Birmanie : un coup d'État et une répression sanglante

Birmanie : la junte menace de mort les manifestants, l'ONU appelle à "arrêter la répression"

La rédaction de LCI
Publié le 22 février 2021 à 13h55, mis à jour le 10 mars 2021 à 10h46
Birmanie : la junte menace de mort les manifestants, l'ONU appelle à "arrêter la répression"

Source : Ye Aung THU / AFP

MENACES - Depuis le putsch le 1er février dernier et l'arrestation de l'ancienne cheffe du gouvernement Aung San Suu Kyi, la tension entre les manifestants prodémocratie et la junte birmane s'intensifie. L'armée a ainsi menacé de mort les manifestants, pour en finir avec "l'anarchie".

Trois semaines après le putsch du 1er février et l'arrestation de l'ancienne cheffe du gouvernement civil Aung San Suu Kyi, la mobilisation prodémocratie ne faiblit pas. Lundi, des dizaines de milliers de personnes sont ainsi descendues dans les rues de plusieurs villes birmanes pour dénoncer le coup d'Etat militaire, bravant les avertissements de la junte qui menace de recourir à la force létale pour en finir avec "l'anarchie".

Une mise en garde survenue dimanche, après un week-end endeuillé par le décès de trois manifestants, et marqué par les funérailles d'une jeune femme qui avait succombé vendredi à ses blessures. "Les manifestants sont en train d'inciter les gens, notamment les adolescents et jeunes exaltés, à se lancer sur la voie de la confrontation où ils périront", ont averti dimanche soir les autorités dans un communiqué en birman lu sur la chaîne publique MRTV.

640 personnes arrêtées depuis le début du putsch ?

Lundi, les habitants de Rangoun ont pu constater un renforcement des dispositifs de sécurité dans la capitale, avec de nombreux camions de police et de l'armée dans les rues, alors que des barrages ont été érigés dans les rues proches du quartier des ambassades. Des marchés et magasins sont restés fermés à Rangoun et dans d'autres villes, après des appels à la grève générale pour amplifier le mouvement de désobéissance civile.

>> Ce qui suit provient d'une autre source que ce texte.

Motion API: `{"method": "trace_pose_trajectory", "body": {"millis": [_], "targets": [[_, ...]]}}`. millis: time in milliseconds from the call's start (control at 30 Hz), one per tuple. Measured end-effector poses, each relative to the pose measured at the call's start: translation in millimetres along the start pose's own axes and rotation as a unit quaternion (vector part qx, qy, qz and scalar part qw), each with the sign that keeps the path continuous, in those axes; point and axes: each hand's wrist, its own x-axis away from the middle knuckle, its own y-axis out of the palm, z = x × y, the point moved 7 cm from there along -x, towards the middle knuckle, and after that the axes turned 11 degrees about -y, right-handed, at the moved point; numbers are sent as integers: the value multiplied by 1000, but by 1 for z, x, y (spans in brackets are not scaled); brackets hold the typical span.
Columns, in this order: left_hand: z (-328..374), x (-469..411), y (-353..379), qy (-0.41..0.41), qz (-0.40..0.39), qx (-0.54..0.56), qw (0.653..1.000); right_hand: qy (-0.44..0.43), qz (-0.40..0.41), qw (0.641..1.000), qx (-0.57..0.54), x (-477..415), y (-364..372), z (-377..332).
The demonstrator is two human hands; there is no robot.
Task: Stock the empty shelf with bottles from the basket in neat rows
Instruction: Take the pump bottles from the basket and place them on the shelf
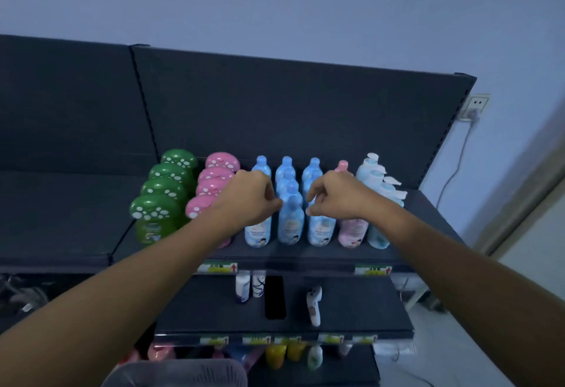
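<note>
The top shelf carries neat rows of bottles: green mushroom-cap bottles, pink mushroom-cap bottles, three rows of blue bottles, a pink bottle row and pale blue pump bottles. My left hand is curled over the top of the front bottle in the left blue row. My right hand is curled around the top of the front bottle in the right blue row. Both caps are hidden by my fingers. The basket is not clearly in view.
A lower shelf holds two small white bottles, a black flat object and a white handheld device. Yellow and pink bottles stand below. A grey rounded object sits at the bottom edge. A wall socket with cable is at the right.
</note>
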Motion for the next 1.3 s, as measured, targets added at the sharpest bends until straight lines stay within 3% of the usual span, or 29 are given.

En réponse aux manifestations, l’armée birmane a déployé un service conséquent de forces de sécurité, ayant notamment recours à des balles en caoutchouc, des gaz lacrymogènes, des canons à eau et même parfois à des tirs à balles réelles. Selon l'Association d'aide aux prisonniers politiques, 640 personnes ont été arrêtées depuis le putsch. Parmi les personnes ciblées figurent notamment des cheminots, des fonctionnaires et des employés de banque qui ont cessé de travailler par solidarité avec l'opposition à la junte.

J'appelle l'armée birmane à arrêter immédiatement la répression.

Antonio Guterres, secrétaire général de l'ONU.

Le rapporteur spécial de l'ONU pour les droits de l'Homme en Birmanie, Tom Andrews, s'est dit profondément inquiet par ces menaces. "Avertissement à la junte : contrairement à 1988, les agissements des forces de sécurité sont enregistrés et vous devrez rendre des comptes", a-t-il écrit sur Twitter. Le secrétaire général de l'ONU, Antonio Guterres, a quant à lui appelé l'armée birmane à "arrêter immédiatement la répression".

"Aujourd'hui, j'appelle l'armée birmane à arrêter immédiatement la répression. Libérer les prisonniers. Mettre fin à la violence. Respecter les droits humains et la volonté du peuple exprimée lors des récentes élections", a-t-il demandé dans une vidéo préenregistrée et diffusée à l'ouverture de la 46e session du Conseil des droits de l'homme de l'ONU. Ce lundi, les ministres des Affaires étrangères de l’Union européenne doivent se réunir pour discuter d’éventuelles sanctions.